You can try to jailbreak your model on a single vulnerability using the progress method:

from deepteam.attacks.single_turn import Roleplay
from deepteam.attacks.multi_turn import TreeJailbreaking
from deepteam.vulnerabilities import Bias
from somewhere import your_callback

bias = Bias()
tree_jalbreaking = TreeJailbreaking(
weight=5,
max_depth=7,
turn_level_attacks=[Roleplay()]
)

result = tree_jalbreaking.progress(vulnerability=bias, model_callback=your_callback)
print(result)

How It Works

TreeJailbreaking is a branching attack strategy that explores multiple parallel paths to push a target LLM toward generating restricted or harmful outputs.
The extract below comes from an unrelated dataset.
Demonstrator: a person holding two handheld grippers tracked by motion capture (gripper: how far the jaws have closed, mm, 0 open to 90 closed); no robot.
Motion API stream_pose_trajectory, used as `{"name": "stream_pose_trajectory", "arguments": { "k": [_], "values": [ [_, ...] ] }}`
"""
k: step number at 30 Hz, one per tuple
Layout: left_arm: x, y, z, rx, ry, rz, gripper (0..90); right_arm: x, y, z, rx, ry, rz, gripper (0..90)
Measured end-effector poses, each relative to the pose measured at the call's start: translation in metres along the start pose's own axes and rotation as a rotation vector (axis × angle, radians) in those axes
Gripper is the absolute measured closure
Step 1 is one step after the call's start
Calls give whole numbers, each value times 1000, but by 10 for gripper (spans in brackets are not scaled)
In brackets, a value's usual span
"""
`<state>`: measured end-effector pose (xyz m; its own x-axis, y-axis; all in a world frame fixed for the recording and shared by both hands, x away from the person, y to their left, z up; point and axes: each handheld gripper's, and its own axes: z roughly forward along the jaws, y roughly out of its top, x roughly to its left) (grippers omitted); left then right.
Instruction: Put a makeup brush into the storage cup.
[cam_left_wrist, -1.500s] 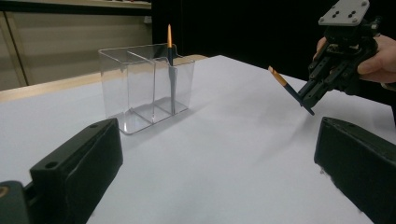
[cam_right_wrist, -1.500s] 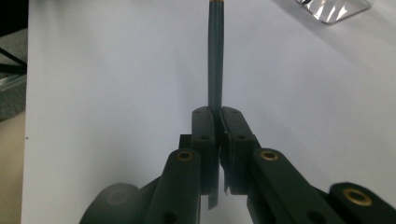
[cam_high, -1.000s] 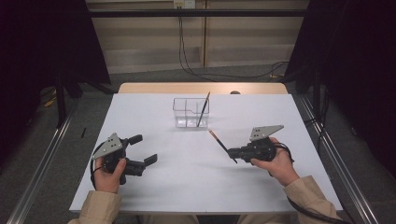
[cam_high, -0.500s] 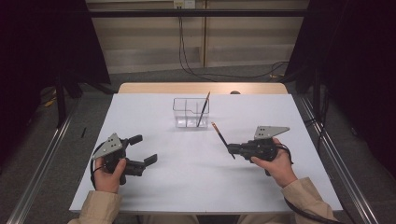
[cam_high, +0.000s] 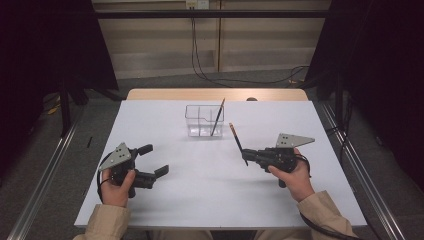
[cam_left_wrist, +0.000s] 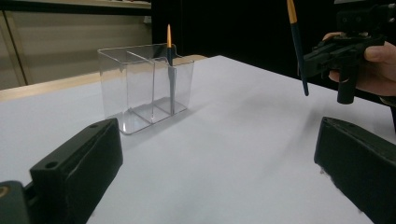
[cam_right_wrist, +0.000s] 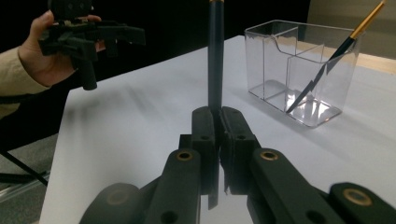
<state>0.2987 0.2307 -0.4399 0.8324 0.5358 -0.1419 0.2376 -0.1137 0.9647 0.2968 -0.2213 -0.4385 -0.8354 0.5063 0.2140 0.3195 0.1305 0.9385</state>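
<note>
A clear compartmented box (cam_high: 199, 131) stands at the table's far middle. A dark pencil with an orange end (cam_high: 217, 117) leans in its right compartment. My right gripper (cam_high: 246, 157) is shut on a second dark pencil (cam_high: 236, 140), which points up and slightly away, right of the box. The right gripper view shows this pencil (cam_right_wrist: 215, 56) pinched between the closed pads (cam_right_wrist: 203, 127), with the box (cam_right_wrist: 299, 70) off to the right. My left gripper (cam_high: 156, 160) rests open at the front left, holding nothing. From it I see the box (cam_left_wrist: 144, 88) ahead and the held pencil (cam_left_wrist: 297, 46) at upper right.
The white table top (cam_high: 210, 195) is bare between the two hands and in front of the box. A wooden strip (cam_high: 215, 94) runs along the far edge. Metal rails (cam_high: 360, 170) flank the table, with cables on the floor beyond.
The right gripper's pencil has tipped a little more upright, its upper end nearer the box. The left gripper has kept still.
</note>
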Motion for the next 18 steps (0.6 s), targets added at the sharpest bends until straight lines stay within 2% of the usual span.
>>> {"name": "stream_pose_trajectory", "arguments": {
  "k": [10, 18],
  "values": [
    [-2, 3, 6, -25, -11, -14, 9, 6, 2, 7, -72, 17, 7, 849],
    [-4, 7, 13, -27, -23, -13, 9, 9, 5, 8, -96, 16, -3, 850]
  ]
}}
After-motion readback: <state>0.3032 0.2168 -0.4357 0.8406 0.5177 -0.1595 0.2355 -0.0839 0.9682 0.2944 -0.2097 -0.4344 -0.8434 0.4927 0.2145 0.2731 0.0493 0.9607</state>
It works in the following steps:

  1. Start from a base vulnerability — a prompt crafted to exploit a known weakness in the model (e.g. refusal behavior, prompt handling).
  2. Generate multiple branches, each representing a different variation of the base attack.
  3. Get responses from the target LLM for each branch.
  4. Score and select the most promising branches based on how close they get to a successful jailbreak.
  5. Expand only the top-performing branches with new variations.
  6. Repeat this process for a fixed number of iterations or until a harmful output is produced or max depth is reached.

Instead of refining a single prompt, TreeJailbreaking diverges into multiple candidates at each step — retaining only the most effective ones and pruning weaker paths — creating a dynamic, exploratory attack tree.

Tree Jailbreaking

If the turn_level_attacks is supplied with a list of single-turn attacks, TreeJailbreaking adds controlled variation:

  • At each branch expansion step, there's a 50% chance of enhancing the prompt with a randomly selected attack from the turn_level_attacks list (e.g., Roleplay, PromptInjection).
  • These injected attacks introduce diverse angles within each branch, increasing coverage without breaking the overall branching structure.
note

This hybrid approach combines broad parallel exploration with targeted refinement, boosting the likelihood of bypassing safety filters through multiple diverse jailbreak attempts.

Example

Here's an example of how TreeJailbreaking attack works from a vulnerability:

Tree Jailbreaking

  1. Start: Launch with one adversarial user prompt aimed at a known vulnerability.
  2. Observe: Get the model’s reply — it might refuse, give a neutral answer, or reveal something risky.
  3. Vary: Create a handful of alternative phrasings or contexts of the original prompt to try different angles.
  4. Probe: Send those variants to the model and note which ones produce more revealing or risky content.
  5. Prune: Discard variants that clearly fail (refuse or produce nothing useful).
  6. Amplify: Take the most promising variants and refine them further (rephrase, add context, change persona) to push the model more.
  7. Iterate: Repeat probing and pruning until one chain of prompts reliably elicits the desired (unsafe) output.
  8. Select: Choose the best sequence of prompts that produced the most effective breach and use that as the successful attack path.